New Zealand First lead the charge against the TPPA in Parliament. We put forward not one but TWO excellent bills to try and stop the TPPA and its worst effects from being allowed to happen here. In our vision for the future of New Zealand, foreign corporate power should NEVER be allowed to trump New Zealand people power. If that isn't 'anti-Neoliberal', then I really don't know what is.

Meanwhile, Labour - apart from initiating the negotiations which saw us tied into the TPPA to begin with - found itself embroiled in a serious internal contratemps that saw two out of the last four Leaders of the Parliamentary Labour Party attempting to undermine the current one by outwardly supporting it. The end result of which was that Phil Goff was allowed to vote WITH the Government when it came to matters pertaining to the TPPA - and that's all stuff which has happened THIS year! (No word yet as to whether Goff will be allowed to deploy similar logic to vote against any legislation to lower or abolish the cost of tertiary education in this country yet, either, given his rather prominent role in establishing university fees here in the first place...)

Now all of this is not put forward out of spite or out of hand. I have no great interest in attacking either Labour or the Greens in this piece. But the plain fact of the matter is that if we apply Frank's own evidentiary standards which he's subjected us to, to the two parties he's quite happy to label as "left", then we inevitably wind up with a situation wherein they're attackable under exactly the same pernicious charge of "aiding, abetting and embodying Neoliberalism" as New Zealand First supposedly is.

Or, to phrase it another way - if we are to convict Winston of 'neoliberalism' on the basis of a speech made twenty years ago (and disregarding pretty much all the available evidence of his conduct, aspirations and beliefs for much of the two decades since, including the last time we were in/near Government) ... then we quite quickly wind up in a thankless and just about impossible situation wherein virtually everybody in or near Parliament ought be rhetorically tarred and feathered for much the same reason. If not outright more ardently, due to the far more recent (in the case of the Greens) and sustained (in the case of Labour) nature of their offending.

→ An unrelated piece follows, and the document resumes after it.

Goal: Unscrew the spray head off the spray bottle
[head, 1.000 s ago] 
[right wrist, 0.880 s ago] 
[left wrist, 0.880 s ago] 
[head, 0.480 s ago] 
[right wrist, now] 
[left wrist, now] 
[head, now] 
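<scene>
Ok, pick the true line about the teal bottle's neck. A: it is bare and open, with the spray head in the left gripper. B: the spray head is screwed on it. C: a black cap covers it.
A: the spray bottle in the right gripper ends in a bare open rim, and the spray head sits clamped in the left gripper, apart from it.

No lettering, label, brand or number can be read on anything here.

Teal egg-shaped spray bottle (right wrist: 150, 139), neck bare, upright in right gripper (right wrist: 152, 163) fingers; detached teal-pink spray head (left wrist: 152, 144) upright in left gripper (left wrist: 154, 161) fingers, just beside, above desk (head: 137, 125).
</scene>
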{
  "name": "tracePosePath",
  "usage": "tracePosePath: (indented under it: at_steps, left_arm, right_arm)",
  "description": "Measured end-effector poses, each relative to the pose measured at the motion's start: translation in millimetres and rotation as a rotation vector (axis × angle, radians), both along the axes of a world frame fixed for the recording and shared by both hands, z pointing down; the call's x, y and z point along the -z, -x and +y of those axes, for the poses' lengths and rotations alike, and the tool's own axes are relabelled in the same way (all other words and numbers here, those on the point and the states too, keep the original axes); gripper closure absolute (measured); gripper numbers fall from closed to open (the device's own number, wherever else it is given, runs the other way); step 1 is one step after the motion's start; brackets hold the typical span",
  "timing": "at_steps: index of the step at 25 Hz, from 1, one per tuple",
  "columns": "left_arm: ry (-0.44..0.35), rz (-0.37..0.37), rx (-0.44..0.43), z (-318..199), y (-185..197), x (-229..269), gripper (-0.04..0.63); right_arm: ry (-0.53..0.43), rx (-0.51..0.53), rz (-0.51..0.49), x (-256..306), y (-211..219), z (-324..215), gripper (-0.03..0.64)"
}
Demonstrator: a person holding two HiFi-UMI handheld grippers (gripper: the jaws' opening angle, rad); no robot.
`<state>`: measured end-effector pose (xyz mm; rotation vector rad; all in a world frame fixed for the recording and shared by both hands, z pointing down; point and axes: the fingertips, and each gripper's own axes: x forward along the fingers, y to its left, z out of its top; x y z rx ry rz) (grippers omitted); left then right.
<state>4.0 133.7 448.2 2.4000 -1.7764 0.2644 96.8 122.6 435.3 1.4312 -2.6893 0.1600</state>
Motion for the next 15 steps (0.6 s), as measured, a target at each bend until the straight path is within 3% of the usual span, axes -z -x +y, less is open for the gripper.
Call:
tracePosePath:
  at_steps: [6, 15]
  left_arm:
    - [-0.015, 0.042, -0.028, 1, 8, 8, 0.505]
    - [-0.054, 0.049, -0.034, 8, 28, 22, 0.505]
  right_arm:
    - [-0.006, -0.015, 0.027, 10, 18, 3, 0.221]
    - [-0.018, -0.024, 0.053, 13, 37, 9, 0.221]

In summary - as I said at the outset, I often have considerable time and regard for what Frank publishes. I mean him no disrespect (in fact, quite the contrary) by seeking to engage with, critique, and riposte against his most recent piece.

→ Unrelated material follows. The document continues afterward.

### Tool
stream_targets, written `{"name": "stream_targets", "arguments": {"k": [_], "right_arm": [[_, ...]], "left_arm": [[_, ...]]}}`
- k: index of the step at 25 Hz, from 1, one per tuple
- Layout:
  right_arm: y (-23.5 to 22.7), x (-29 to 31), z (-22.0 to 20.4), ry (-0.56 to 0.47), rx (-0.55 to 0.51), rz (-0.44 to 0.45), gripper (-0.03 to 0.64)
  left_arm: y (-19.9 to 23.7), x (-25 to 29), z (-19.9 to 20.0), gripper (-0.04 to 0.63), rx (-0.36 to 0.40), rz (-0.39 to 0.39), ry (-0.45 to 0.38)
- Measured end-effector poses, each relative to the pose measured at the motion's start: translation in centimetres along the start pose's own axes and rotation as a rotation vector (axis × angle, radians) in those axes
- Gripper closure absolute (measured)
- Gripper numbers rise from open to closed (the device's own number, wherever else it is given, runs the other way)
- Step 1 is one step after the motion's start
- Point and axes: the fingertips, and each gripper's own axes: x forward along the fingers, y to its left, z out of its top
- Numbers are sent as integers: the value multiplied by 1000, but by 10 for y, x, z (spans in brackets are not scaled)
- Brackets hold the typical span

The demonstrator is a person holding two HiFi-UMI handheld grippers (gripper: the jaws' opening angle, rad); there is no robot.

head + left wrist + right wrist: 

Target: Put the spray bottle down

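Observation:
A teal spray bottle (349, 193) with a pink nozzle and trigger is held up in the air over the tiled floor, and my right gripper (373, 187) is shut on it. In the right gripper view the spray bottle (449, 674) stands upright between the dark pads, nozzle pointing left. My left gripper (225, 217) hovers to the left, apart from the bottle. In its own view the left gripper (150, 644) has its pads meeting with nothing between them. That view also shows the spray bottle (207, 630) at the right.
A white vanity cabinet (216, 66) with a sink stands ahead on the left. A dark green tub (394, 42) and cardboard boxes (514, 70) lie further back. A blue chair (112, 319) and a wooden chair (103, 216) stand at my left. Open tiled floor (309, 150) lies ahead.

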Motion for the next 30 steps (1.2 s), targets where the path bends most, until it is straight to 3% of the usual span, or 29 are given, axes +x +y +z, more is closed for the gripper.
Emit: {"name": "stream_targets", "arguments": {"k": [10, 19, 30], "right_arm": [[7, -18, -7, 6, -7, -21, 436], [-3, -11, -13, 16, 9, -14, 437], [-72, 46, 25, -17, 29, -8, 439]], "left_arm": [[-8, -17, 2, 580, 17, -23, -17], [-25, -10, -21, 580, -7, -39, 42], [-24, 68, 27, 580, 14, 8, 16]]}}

But while it is probably too strong a term to state that charges of New Zealand First being 'neoliberal' are entirely "unfounded" (Frank's digging up of two speeches from twenty years ago does sort-of put paid to that) ... asserting that the present, modern New Zealand First which I joined up to some seven years ago is either i) 'neoliberal'; or ii) by implication, somehow more 'neoliberal' than, say, the Labour Party, makes an utter nonsense of the term.

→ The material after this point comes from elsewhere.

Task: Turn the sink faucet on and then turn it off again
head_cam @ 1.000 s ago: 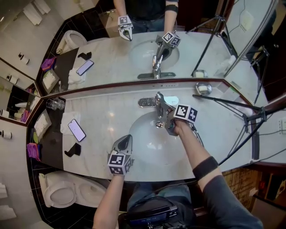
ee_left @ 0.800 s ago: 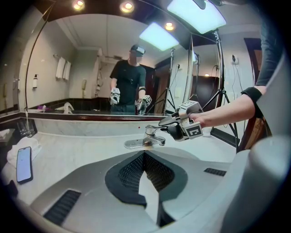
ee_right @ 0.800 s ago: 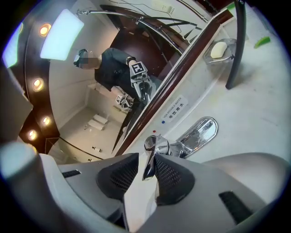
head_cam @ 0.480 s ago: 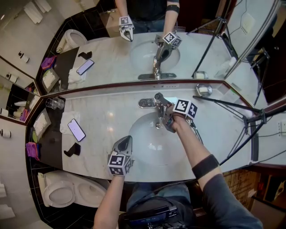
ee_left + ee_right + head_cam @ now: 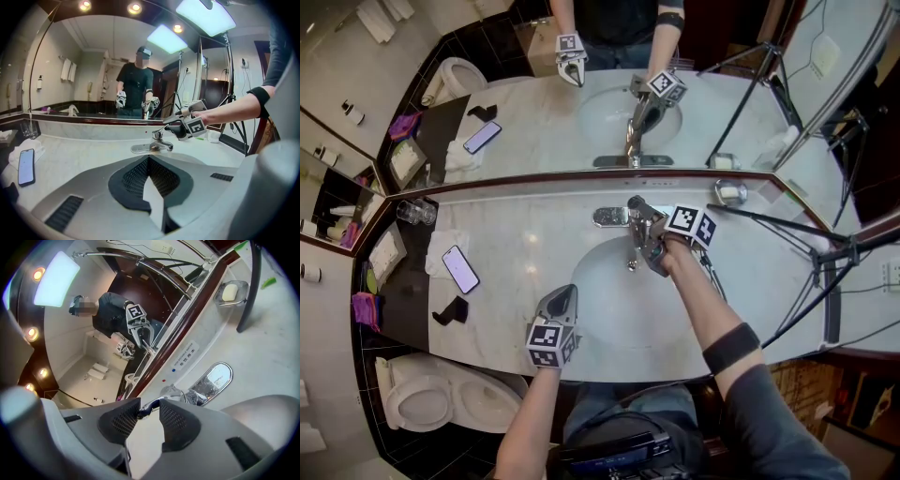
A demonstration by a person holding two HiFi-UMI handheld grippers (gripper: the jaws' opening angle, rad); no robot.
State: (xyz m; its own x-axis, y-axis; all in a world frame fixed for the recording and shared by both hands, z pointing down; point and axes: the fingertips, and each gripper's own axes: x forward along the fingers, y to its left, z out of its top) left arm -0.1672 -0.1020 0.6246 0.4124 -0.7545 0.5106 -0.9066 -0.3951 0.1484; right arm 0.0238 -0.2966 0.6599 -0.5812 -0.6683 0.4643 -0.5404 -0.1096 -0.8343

I could go on at some (even greater) length, but I think the point is made.

New Zealand First has undeniably and unquestionably made some graven mistakes in the past. Many of us are amongst the first to acknowledge this. But we have also made strident and stringent contributions to the political good of our nation - often, although not exclusively, in the field of repealing and rolling back dire neoliberal 'reforms' wrought and put into play by parties other than our own.

Going into the 2017 Campaign, you're going to hear an awful lot of prognostication and punditry about New Zealand First's likely future prospects and potential political positioning. Much of it will be sensationalized. Some of it will be slanderous. And as always happens, there will be a bevvy of persons erroneously insisting that we're somehow "right-wing".

But look to the evidence - ALL of it, rather than piecemeal and cherrypicked slivers from several decades ago - and you'll quite rapidly start to get a proper picture of who and what we actually are.

"Neoliberal", whatever the actual meaning and import of the term, would appear to be pretty far down the list of terms which one could feasibly use.